William Moulton Marston, an American psychologist, saw the potential for comics to do more, to offer more. With the help of his wife Elizabeth, Marston created Wonder Woman in 1941 to prove this potential true. She was strong, capable, intelligent and loving. As powerful as Superman, but seemingly more aware of the further role she could play as a symbol for change, she sought to better the lives of those around her, encouraging humankind to aspire for more. To fight for equality and truth (truth even literalised in her lasso), and to treat each other with compassion in the face of fear and division. (There were also some more themes of bondage and Sapphic love in the subtext, but that’s for a more comprehensive discussion of Marston’s philosophy.)

And so, Wonder Woman stood up, and remade the comic medium. Not by breaking and reinventing the form, but by showing how that form could be better employed. And happily, history has repeated.
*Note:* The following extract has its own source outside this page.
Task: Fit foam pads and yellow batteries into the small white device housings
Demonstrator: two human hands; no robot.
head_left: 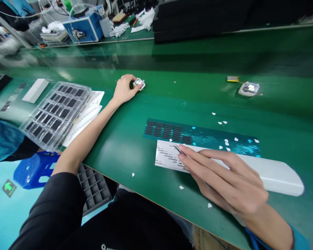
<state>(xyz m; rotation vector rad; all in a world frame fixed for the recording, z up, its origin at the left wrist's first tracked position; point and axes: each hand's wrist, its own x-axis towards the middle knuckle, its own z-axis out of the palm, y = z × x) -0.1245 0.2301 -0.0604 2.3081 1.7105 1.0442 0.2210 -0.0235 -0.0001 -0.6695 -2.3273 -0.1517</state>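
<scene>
My left hand [124,89] reaches far across the green bench, fingers pinched on a small silver-and-white device [139,83] that rests on the mat. Near the front edge, my right hand [224,177] holds thin metal tweezers [179,149]. Their tip lies on a white label sheet [167,156] printed with rows of small text. That sheet sits on a long white strip [276,173]. Just beyond lies a teal backing sheet [203,135] carrying rows of small dark pads.
A clear blister tray [56,114] of dark parts lies on papers at left. A second small device [248,89] and a yellow piece [232,79] sit at right. Small white scraps dot the mat. A blue machine [85,26] and black foam stacks [198,17] stand behind.
</scene>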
So far, the DC films have created a garbage pile of machismo, garbled pseudo-philosophy, and wilful stupidity. DC has (rightly) maligned for being so busy dithering about in its Juggalo redesigns and empty pretentiousness to offer even the most basic of heroic iconography. And once again, Wonder Woman stood up. She climbed out of the stagnating trench of the DC universe, sloughed off the baggage of the perpetual sequel / prequel franchise to which she is still beholden, and shone brighter than all the turgid, inward looking-posers around her.

Wonder Woman may not be the kind of film that reinvents the medium in terms of its script or its themes — this is no The Dark Knight or Captain America: Winter Soldier — but Wonder Woman the character, as presented here, is the kind of hero who has now remade our expectation of all future blockbuster films to come. Shamefully, for all of the success of the Marvel movie empire, the studio still has yet to place a female hero at the centre of a film (it’s straight up insulting that at this point Black Widow has been the most dynamic thing in several of its films and yet never been the star). Despite pumping out several films in its entangled universe, DC has yet to actually present a hero. But Wonder Woman — both the character and the film — proves how pitifully reductive this thinking has been.

With this foundation now in place, there’s finally a chance that things might truly change: that the cowardly, whining idiots on the internet who are fearful of women having superhero entertainment will be drowned out by the film’s success (please, please, please let this be true); that studios will finally shake up their tired formulas of using women as mere props and damsels. Perhaps, with a luminous presence like Gal Gadot inhabiting her, Patty Jenkins keen to do a sequel, Joss Whedon’s take on Batgirl in pre-production, and a deep bench of underutilised female characters waiting to get their moment to shine (where’s my Supergirl at?!), DC might actually be able to get out of its own way and remember that it has the opportunity to create diverse, dynamic entertainment that actually speaks, albeit in grand spectacle, to human truths.

It would be a fitting addition to the history a trailblazing cultural icon. Because despite appearances, Wonder Woman was always standing there. It just took until now for some to notice.